# AQUARIOFILIA MARINHA > Noticias & Eventos >  2º Encontro de Aquariofilia de Salvaterra de Magos

## joao felisberto

Serve este tópico para anunciar a todos os membros do fórum que o 2º encontro de aquariofilistas em Salvaterra de Magos vai se realizar entre os dias 14 e 15 de Maio 2011, mais uma vez teremos concursos, palestras, convivio, todo o que este hobby merece. O evento do ano passado foi um sucesso e esperamos que o de este ano tenha ainda mais sucesso, iremos uma vez mais contar com corcurso de Discus, de Peixes de Água doce, de Escalares, Plantados e Marinhos, para consultar as regras dos concursos podem ver aqui o link do evento:

http://eventosalvaterra.no.comunidades.net/

A pagina do evento vai sendo actualizada, á medida que os concursos e o programa estiverem definidos.
Qualquer duvida postem aqui, que as mesmas serão esclarecidas.

Os concursos de Marinhos são de fotografia, sendo dois o melhor aquário marinho e o melhor peixe marinho.

No ano passado foi assim, este ano vai haver muito mais.

*2º ENCONTRO AQUARIOFILIA DE SALVATERRA DE MAGOS

Os prémios foram estes, oferecidos pela TMC

Regras do concurso melhor aquário:

1 fotografia da frente do aquário

2 fotografias de cada lateral


Regras do concurso de melhor peixe marinho:

1 fotografia grande plano do peixe

2 fotografias do aquário com o peixe em questão em destaque

Para ambos os concursos devem mandar as fotos e as seguintes informações:

Nome
Contacto Telefónico
Morada

Para o e-mail do evento; eventosalvaterra@hotmail.comO que está em conta aqui é o melhor layout do aquário e o melhor peixe, e não a qualidade da fotografia. É claro que a foto tem que ser nítida e que seja todo perceptível.  

Aproveita-se este tópico para mostrarem as vossas fotografias para partilharmos com o pessoal do fórum.

----------


## joao felisberto

boas 
este concurso não custa nada basta enviar as fotos para o email do evento
e tem a possibilidade de ganhar um prémio 
no ano passado o membro Carlos basaloco ganhou  prémios (falo deste membro derivado a todos membros o conhecerem peço desculpa ao carlos de falar do nome em causa )
na nossa pagina tem os concorrentes do ano passado
para todos pousam ver 


aproveito para pedir a todos membros do reefforum metam as vossas fotos neste tópico para todos verem

----------


## joao felisberto

Então pessoal, tem que se começar a inscrever, na custa nada e ainda poderão ganhar grandes prémios.

----------


## jose_brardo

Então pessoal. com tantos aquas e peixes bonitos aqui não concorrem no concurso de fotografia porque?

----------


## Artur Fonseca

Boas,   :Olá: 

Aproveito desde já para agradecer o contacto e convite para participar no concurso de fotografia.  :SbOk3: 

Tenho uma ou outra dúvida relativamente às regras para a participação, se possível agradecia ajuda.

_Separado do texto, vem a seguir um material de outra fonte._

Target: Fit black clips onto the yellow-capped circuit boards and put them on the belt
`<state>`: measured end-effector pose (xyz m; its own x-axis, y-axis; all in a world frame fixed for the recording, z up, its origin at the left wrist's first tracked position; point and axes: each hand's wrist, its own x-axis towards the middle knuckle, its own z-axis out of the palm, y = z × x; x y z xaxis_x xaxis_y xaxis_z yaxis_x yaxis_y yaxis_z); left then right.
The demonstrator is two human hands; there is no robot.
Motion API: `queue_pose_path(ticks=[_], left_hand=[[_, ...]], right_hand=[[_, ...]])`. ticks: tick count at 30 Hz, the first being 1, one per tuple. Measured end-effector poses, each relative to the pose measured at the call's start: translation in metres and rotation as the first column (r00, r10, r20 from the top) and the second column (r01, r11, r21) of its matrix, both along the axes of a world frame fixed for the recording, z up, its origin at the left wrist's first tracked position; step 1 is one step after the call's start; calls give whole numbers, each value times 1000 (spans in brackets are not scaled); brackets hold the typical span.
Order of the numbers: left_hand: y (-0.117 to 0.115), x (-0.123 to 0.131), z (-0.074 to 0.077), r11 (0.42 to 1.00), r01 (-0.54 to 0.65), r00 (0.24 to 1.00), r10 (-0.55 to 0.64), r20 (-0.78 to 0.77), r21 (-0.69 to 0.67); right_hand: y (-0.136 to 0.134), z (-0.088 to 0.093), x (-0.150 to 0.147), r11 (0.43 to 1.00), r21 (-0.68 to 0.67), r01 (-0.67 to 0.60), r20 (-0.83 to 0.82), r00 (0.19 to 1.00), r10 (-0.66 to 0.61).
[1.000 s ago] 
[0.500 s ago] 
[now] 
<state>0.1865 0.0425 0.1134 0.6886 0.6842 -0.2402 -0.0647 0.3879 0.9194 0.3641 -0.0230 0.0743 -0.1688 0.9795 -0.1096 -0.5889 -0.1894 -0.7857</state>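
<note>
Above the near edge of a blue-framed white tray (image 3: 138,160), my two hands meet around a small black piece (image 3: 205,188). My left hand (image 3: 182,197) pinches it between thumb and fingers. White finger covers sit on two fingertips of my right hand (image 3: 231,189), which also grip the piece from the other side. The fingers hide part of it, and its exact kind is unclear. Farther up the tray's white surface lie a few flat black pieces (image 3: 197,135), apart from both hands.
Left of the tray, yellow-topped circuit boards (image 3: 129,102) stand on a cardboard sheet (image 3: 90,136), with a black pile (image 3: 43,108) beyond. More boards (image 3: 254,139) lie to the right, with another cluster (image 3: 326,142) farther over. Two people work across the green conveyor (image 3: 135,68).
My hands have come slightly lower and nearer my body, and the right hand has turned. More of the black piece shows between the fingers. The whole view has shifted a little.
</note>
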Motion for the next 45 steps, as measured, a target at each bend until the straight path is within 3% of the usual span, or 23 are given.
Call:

Em relação aos temas (Melhor Aquário Marinho, Melhor Peixe Marinho), podemos concorrer com um único aquário/peixe, ou é permitido participar com mais de um aquário/peixe :SbQuestion2: 
E em relação às datas, têm de ser de um período específico (exemplo: do ano de 2010), ou poderemos enviar fotos mais actuais e mais antigas :SbQuestion2: 

Na página das regras do concurso de fotografia, menciona os concursos de  Melhor Aquário Marinho e Melhor Peixe Marinho. Entretanto estive a navegar pelo site e tive oportunidade de ver os vencedores da edição anterior, em que além dessas duas categorias (Aquário e Peixe), tem também Melhor Momento Marinho. A dúvida é se na actual edição também podemos concorrer nessa categoria, para participarmos com umas fotos de invertebrados, corais, por exemplo :SbQuestion2: 

Uma outra dúvida, ao enviarmos as fotografias a concurso, têm preferência por resolução original da imagem (ficheiro com a resolução máxima) ou preferem ficheiros de imagem com uma resolução intermédia :SbQuestion2: 

Aproveito também para os felicitar e desejar o maior sucesso na organização do evento.  :SbOk3:   :Palmas:

----------


## jose_brardo

> Boas,  
> 
> Aproveito desde já para agradecer o contacto e convite para participar no concurso de fotografia. 
> 
> Tenho uma ou outra dúvida relativamente às regras para a participação, se possível agradecia ajuda.
> 
> Em relação aos temas (Melhor Aquário Marinho, Melhor Peixe Marinho), podemos concorrer com um único aquário/peixe, ou é permitido participar com mais de um aquário/peixe
> 
> Podes concorrer com mais que um aquário e peixe, mas o nome do concorrente tem que ser outro, por exemplo metes um com o teu nome e outro com o nome da tua esposa.
> ...


Obrigado, espero contar com vocês para que tenhamos ainda mais sucesso.

----------


## jose_brardo

Boas pessoal, então o que se passa???? vejo aqui neste fórum dos aquas salgados dos mais bonitos que já vi, e não querem participar num concurso com prémios brutais da TMC. As inscrições são grátis. Toca a inscrever-se.

----------


## jose_brardo

Boas pessoal posso dizer que já contamos com a participação do carlos basaloco e do artur fonseca, espero que não sejam os unicos.

----------


## joao felisberto

> Boas pessoal posso dizer que já contamos com a participação do carlos basaloco e do artur fonseca, espero que não sejam os unicos.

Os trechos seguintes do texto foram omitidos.